> _WHAT THIS TASK INVOLVES_
From the records below, output exactly the lines running from the line containing "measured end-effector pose" through the line containing "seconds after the", and no others.

========================================

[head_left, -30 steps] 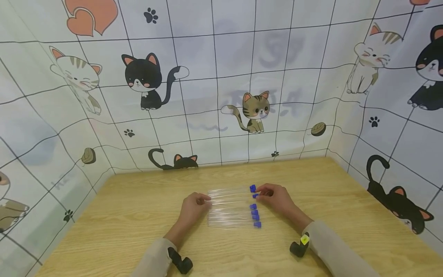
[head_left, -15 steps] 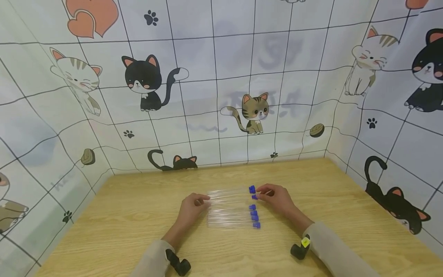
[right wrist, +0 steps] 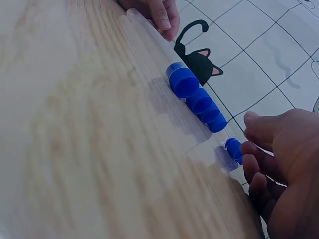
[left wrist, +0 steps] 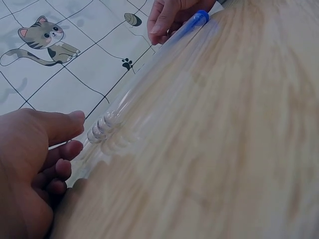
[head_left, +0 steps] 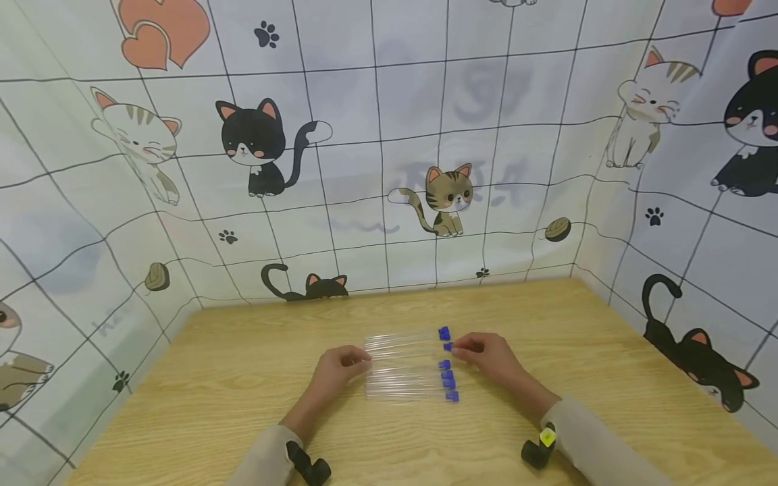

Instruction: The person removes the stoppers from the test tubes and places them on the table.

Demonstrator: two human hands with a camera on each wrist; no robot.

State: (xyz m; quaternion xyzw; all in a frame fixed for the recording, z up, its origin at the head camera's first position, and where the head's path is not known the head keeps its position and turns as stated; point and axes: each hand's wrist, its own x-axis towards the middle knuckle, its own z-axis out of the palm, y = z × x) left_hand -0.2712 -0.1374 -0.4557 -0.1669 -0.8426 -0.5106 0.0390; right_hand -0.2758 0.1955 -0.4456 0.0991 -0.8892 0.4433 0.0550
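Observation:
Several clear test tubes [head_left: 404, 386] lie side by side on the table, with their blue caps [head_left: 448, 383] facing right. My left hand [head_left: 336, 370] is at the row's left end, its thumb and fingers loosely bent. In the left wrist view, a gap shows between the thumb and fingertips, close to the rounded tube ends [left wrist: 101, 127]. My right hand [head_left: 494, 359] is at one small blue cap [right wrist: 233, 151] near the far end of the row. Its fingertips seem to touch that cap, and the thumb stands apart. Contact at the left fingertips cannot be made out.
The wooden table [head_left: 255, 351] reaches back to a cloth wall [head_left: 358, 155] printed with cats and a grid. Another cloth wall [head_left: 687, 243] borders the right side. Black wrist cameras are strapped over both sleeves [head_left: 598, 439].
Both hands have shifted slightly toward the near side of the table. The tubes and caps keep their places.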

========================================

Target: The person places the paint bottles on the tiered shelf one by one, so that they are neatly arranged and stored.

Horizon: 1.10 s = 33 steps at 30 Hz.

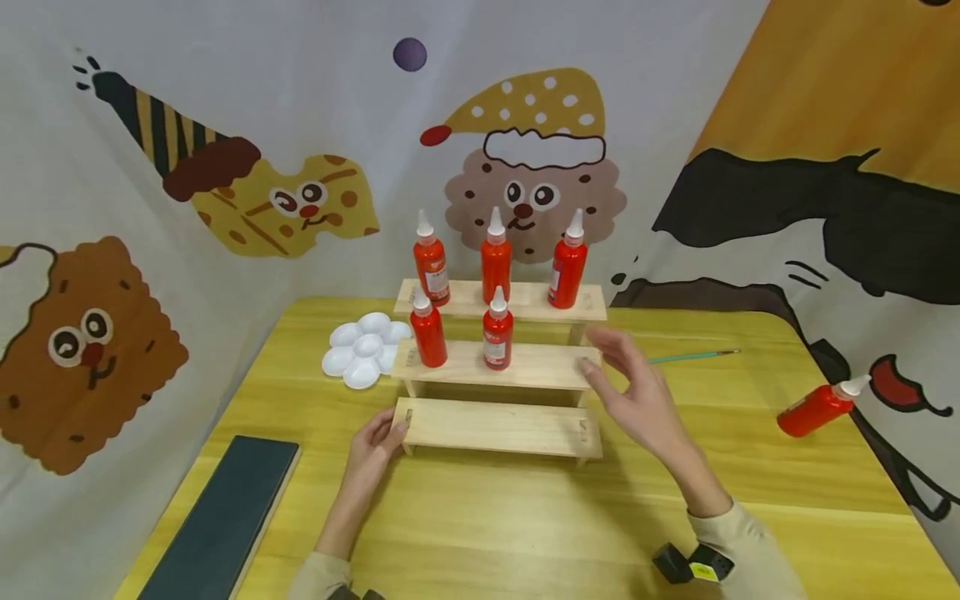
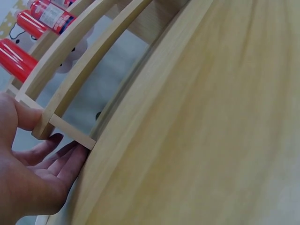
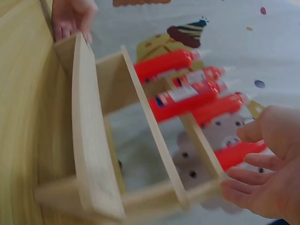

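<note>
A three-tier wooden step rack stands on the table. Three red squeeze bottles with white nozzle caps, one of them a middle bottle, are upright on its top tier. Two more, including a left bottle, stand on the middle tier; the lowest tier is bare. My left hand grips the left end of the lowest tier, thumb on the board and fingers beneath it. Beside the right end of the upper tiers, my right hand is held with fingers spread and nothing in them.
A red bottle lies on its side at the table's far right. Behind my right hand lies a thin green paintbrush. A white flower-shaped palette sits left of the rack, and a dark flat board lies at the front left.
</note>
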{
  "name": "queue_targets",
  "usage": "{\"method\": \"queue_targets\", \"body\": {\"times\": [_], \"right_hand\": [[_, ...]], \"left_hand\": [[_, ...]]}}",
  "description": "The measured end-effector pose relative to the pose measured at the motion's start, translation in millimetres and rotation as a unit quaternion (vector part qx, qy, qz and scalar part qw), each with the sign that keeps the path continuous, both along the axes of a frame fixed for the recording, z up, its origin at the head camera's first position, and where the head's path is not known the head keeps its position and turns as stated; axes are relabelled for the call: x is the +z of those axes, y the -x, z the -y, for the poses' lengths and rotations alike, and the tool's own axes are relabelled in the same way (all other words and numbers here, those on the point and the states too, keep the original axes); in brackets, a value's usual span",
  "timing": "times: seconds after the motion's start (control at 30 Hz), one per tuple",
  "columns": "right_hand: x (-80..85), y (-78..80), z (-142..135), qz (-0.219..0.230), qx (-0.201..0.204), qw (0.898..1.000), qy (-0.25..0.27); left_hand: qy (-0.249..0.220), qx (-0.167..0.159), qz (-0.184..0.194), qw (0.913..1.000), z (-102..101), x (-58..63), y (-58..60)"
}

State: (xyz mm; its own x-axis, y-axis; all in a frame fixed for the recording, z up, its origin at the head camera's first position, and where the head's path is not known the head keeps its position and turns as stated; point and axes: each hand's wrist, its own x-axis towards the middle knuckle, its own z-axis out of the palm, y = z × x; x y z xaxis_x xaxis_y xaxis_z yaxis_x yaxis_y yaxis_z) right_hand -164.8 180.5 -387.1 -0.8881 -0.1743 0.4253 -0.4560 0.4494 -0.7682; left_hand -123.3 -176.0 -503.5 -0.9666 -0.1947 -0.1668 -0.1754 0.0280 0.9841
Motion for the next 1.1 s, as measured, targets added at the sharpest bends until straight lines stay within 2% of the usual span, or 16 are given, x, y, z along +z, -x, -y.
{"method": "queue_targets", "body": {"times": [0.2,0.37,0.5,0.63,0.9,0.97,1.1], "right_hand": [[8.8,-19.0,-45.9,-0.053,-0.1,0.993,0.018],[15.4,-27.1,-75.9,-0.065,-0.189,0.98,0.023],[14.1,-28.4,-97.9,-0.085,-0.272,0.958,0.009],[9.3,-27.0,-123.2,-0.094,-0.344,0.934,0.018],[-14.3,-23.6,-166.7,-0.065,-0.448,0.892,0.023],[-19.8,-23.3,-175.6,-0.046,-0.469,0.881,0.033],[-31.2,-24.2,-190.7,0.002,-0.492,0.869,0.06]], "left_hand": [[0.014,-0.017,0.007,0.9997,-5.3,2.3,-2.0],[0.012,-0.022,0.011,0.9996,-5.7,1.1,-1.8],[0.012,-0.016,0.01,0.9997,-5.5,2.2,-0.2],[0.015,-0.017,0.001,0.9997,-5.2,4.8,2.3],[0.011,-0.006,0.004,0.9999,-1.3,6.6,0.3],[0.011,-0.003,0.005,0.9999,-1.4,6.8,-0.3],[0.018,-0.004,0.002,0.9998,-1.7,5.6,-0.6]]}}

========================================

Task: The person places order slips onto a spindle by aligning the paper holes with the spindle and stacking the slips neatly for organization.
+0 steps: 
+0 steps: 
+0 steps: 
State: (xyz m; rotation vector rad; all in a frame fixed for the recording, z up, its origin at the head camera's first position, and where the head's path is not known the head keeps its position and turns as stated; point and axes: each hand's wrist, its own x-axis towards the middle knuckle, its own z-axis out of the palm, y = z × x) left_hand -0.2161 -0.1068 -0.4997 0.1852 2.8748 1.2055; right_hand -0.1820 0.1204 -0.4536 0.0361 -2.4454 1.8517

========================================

> _TASK RESPONSE_
  "description": "The measured end-effector pose relative to the pose measured at the motion's start, translation in millimetres and rotation as a unit quaternion (vector part qx, qy, qz and scalar part qw), each with the sign that keeps the path continuous, both along the axes of a frame fixed for the recording, z up, its origin at the head camera's first position, and where the head's path is not known the head keeps its position and turns as stated; axes are relabelled for the call: x is the +z of those axes, y the -x, z the -y, for the poses' lengths and rotations alike, and the tool's own axes are relabelled in the same way (all other words and numbers here, those on the point and the states too, keep the original axes); in brackets, a value's usual span",
  "timing": "times: seconds after the motion's start (control at 30 Hz), one per tuple",

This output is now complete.